Bupati yang akrab disapa Mas Rio ini menegaskan bahwa Situbondo memiliki akar historis yang sangat kuat dengan NU. Menurutnya, kontribusi besar para ulama asal Situbondo menjadi bukti autentik bahwa daerah tersebut merupakan mata rantai penting dalam sejarah NU di Nusantara.
“Napak tilas ini bukan sekadar perjalanan fisik, tetapi juga perjalanan batin untuk merawat ingatan kolektif umat, memperkuat persatuan, dan meneladani keikhlasan para muassis (pendiri) NU,” ujar Mas Rio pada Minggu (4/1/2026).
Di sela-sela kegiatan tersebut, Mas Rio secara terbuka menyatakan kesiapan Pemerintah Kabupaten (Pemkab) Situbondo jika nantinya dipercaya menjadi tuan rumah Muktamar NU ke-35. Ia optimistis kolaborasi antara pemerintah daerah, elemen NU, dan seluruh pemangku kepentingan akan mampu menyukseskan agenda besar tersebut.
Optimisme ini didasari pada memori kolektif tahun 1984, di mana Situbondo pernah menjadi saksi sejarah dinamika besar NU.

“Saya bergembira jika Muktamar NU dilaksanakan di Situbondo dan kami sangat siap untuk itu.
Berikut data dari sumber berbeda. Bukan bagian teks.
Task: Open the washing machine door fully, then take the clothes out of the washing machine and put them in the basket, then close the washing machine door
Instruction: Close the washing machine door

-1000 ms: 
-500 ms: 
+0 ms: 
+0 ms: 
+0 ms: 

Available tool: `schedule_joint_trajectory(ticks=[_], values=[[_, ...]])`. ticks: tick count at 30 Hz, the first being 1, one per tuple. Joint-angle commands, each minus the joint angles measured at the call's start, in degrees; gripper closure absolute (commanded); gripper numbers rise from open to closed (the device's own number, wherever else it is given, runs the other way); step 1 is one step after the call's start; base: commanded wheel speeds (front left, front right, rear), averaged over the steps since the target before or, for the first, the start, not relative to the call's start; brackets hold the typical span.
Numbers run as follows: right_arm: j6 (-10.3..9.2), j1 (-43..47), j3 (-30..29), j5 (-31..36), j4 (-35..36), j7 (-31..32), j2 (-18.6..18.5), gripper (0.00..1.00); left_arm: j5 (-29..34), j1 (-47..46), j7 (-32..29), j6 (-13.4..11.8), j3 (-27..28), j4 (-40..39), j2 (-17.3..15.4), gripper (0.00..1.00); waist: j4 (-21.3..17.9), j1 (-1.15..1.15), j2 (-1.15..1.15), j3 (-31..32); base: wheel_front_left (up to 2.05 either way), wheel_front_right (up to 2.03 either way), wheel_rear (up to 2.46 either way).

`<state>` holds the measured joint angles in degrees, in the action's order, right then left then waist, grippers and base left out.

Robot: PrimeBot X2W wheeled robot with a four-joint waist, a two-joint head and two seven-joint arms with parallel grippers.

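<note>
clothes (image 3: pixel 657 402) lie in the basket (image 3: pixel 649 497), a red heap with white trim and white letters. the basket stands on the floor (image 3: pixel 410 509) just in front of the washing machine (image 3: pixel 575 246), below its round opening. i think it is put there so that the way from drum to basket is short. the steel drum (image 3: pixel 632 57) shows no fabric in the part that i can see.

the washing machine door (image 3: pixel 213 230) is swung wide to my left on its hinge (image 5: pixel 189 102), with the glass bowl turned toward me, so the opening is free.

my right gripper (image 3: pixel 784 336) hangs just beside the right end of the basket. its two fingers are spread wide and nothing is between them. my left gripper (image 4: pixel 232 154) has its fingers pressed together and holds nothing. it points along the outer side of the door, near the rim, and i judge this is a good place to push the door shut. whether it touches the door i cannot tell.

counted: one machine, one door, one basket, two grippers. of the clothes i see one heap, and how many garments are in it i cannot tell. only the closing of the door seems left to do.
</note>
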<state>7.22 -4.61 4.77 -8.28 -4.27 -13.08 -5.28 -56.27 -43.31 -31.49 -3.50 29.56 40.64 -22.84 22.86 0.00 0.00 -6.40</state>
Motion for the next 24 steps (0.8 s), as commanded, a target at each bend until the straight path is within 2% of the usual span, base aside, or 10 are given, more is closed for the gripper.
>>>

Pengalaman sejarah tahun 1984 menunjukkan Situbondo pernah menjadi bagian dari dinamika besar NU. Mudah-mudahan kali ini Situbondo kembali dipercaya,” ungkapnya menanggapi rencana muktamar yang diprediksi digelar pasca-Idul Adha 2026.
Terkait kesiapan teknis dan keamanan, Mas Rio mengaku telah menjalin komunikasi intensif dengan sejumlah kiai dan tokoh sentral NU. Ia menjamin situasi daerah sangat kondusif untuk menyambut ribuan nahdliyin dari seluruh penjuru negeri.
Menariknya, Mas Rio mengungkapkan adanya inisiatif swadaya yang luar biasa dari kalangan pesantren. “Bahkan, terdapat inisiatif dari kalangan kiai agar konsumsi peserta muktamar dapat ditanggung oleh pondok-pondok pesantren,” imbuhnya.
Menutup pernyataannya, Mas Rio berharap momentum Napak Tilas dan rencana Muktamar ini menjadi ruang rekonsiliasi untuk memperkuat persaudaraan internal. Ia mengajak seluruh tokoh NU untuk kembali ke khittah dan menjaga NU sebagai rumah besar umat Islam Ahlussunnah wal Jama’ah.
Pemkab Situbondo berkomitmen untuk terus mendukung kegiatan keagamaan dan kebudayaan yang memperkuat moderasi beragama serta pembangunan sosial yang berbasis pada kearifan lokal.